EXERCISE REQUIREMENTS:
Repeat every line of the data exactly; no picture belongs in the copy.

RAW DATA:
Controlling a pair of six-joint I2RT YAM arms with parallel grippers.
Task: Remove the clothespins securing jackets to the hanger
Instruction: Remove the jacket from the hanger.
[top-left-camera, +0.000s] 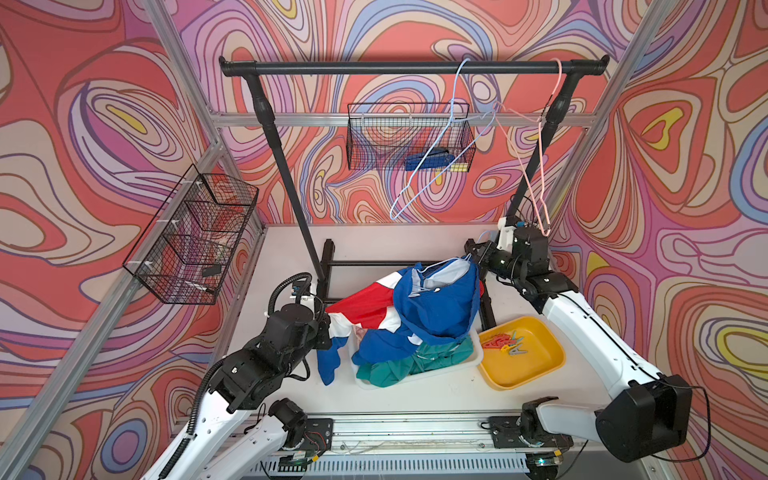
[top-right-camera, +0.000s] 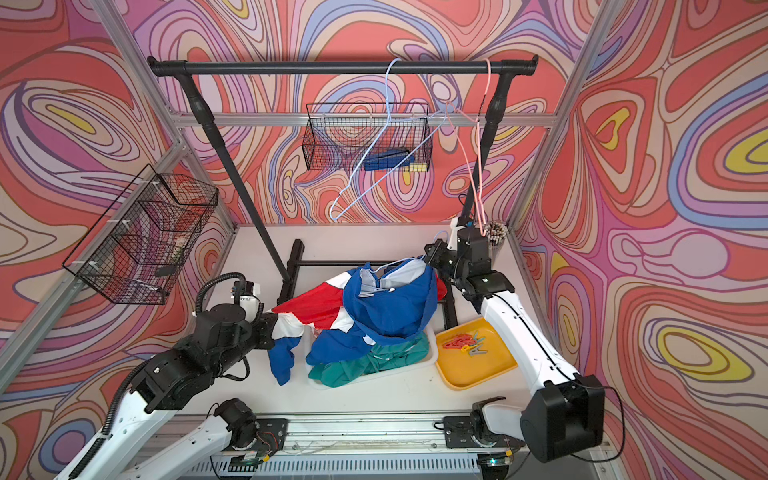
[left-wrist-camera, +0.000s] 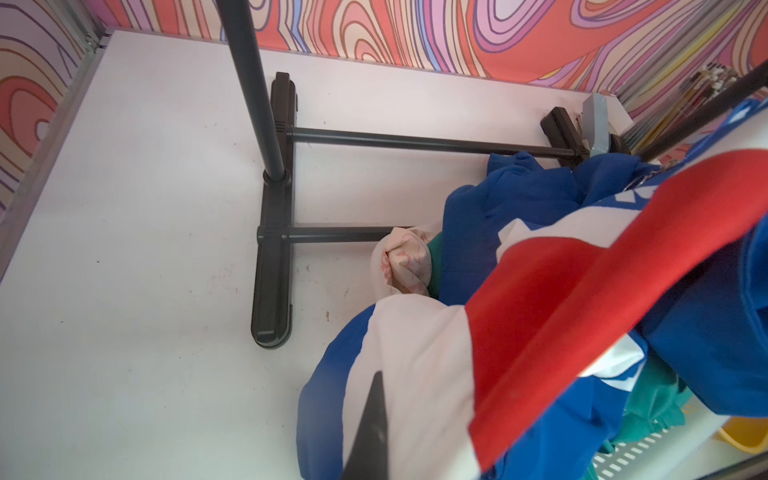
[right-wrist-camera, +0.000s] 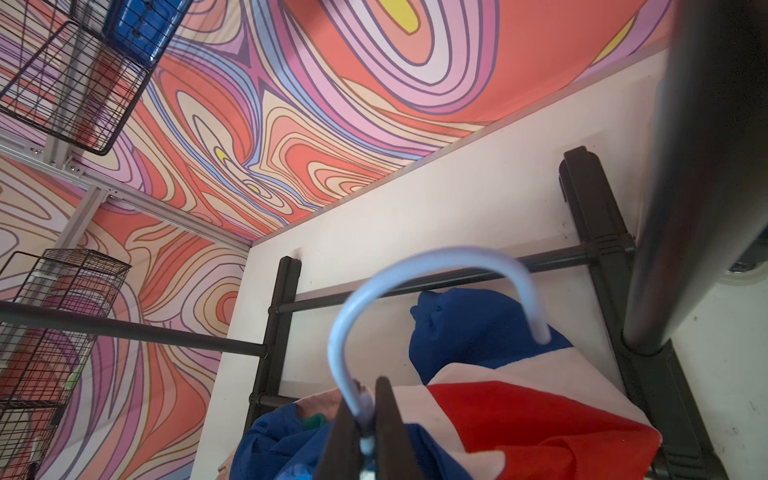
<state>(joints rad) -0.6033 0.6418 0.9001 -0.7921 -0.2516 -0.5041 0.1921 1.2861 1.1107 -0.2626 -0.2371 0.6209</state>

OUTPUT BELOW:
Controlling a pair of six-joint I2RT YAM arms with parallel grippers.
Task: Remove the clothespins securing jackets to the hanger
Instruction: Remove the jacket from the hanger.
[top-left-camera, +0.000s] 
[top-right-camera, +0.000s] 
[left-wrist-camera, +0.000s] 
[right-wrist-camera, +0.000s] 
<state>(joints rad) -0.6033 0.6418 0.9001 -0.7921 -0.2516 -0.5041 0.1921 1.2861 1.1107 -0.2626 -0.2371 0.6209</state>

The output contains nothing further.